Pipeline Components and Applications

  1. Home
  2. Docs
  3. Pipeline Components and Applications
  4. Loaders and storage targets
  5. S3 Loader
  6. S3 loader monitoring

S3 loader monitoring

The S3 loader has several types of monitoring built in, to help the pipeline operator: Statsd metrics, Sentry alerts, and Snowplow tracking.

Statsd

Statsd is a daemon that aggregates and summarizes application metrics. It receives metrics sent by the application over UDP, and then periodically flushes the aggregated metrics to a pluggable storage backend.

When processing enriched events, the S3 loader can emit metrics to a statsd daemon describing every S3 file it writes.
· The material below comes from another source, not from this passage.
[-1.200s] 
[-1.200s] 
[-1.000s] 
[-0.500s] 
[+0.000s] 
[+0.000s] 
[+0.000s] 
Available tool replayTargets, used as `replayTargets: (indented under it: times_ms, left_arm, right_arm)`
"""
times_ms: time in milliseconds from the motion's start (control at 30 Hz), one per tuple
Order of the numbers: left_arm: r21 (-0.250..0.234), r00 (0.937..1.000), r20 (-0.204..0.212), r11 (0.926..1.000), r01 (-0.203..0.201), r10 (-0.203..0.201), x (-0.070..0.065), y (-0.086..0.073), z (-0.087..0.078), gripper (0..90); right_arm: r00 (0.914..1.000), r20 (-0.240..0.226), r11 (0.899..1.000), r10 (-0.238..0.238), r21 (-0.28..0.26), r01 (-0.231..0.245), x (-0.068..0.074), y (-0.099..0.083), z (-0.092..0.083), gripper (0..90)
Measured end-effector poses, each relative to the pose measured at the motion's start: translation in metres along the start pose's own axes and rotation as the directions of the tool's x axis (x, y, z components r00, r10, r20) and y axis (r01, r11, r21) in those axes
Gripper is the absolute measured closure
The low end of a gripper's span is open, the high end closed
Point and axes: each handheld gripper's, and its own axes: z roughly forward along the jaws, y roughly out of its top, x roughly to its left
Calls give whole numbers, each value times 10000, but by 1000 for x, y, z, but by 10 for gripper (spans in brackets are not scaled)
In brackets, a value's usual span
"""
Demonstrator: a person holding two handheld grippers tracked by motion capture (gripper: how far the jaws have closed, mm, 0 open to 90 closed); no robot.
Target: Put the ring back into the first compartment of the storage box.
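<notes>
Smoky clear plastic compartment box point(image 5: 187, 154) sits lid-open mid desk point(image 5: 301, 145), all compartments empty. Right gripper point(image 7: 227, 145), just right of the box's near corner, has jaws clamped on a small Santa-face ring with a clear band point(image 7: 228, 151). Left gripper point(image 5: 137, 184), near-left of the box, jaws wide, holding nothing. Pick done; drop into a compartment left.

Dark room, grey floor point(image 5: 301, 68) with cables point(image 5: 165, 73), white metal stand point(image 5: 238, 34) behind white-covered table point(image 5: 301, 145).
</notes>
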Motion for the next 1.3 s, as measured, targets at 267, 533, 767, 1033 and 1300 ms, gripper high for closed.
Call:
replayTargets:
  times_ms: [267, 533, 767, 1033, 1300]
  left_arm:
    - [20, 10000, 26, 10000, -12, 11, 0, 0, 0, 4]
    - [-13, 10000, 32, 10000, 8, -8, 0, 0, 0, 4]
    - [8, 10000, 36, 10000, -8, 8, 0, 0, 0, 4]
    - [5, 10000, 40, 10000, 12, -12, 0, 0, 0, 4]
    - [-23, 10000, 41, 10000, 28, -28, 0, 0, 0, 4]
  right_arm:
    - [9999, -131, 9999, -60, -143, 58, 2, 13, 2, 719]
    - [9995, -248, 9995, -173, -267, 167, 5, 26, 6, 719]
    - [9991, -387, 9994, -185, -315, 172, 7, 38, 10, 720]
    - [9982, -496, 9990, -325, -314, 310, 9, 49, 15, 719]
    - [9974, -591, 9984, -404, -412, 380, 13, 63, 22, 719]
Here is a string representation of the metrics it sends:

snowplow.s3loader.count:42|c|#tag1:value1
snowplow.s3loader.latency_collector_to_load:123.4|g|#tag1:value1
  • count_good: the total number of events in the batch that was loaded.
  • latency_collector_to_load: this is the time difference between reaching the collector and getting loaded to S3.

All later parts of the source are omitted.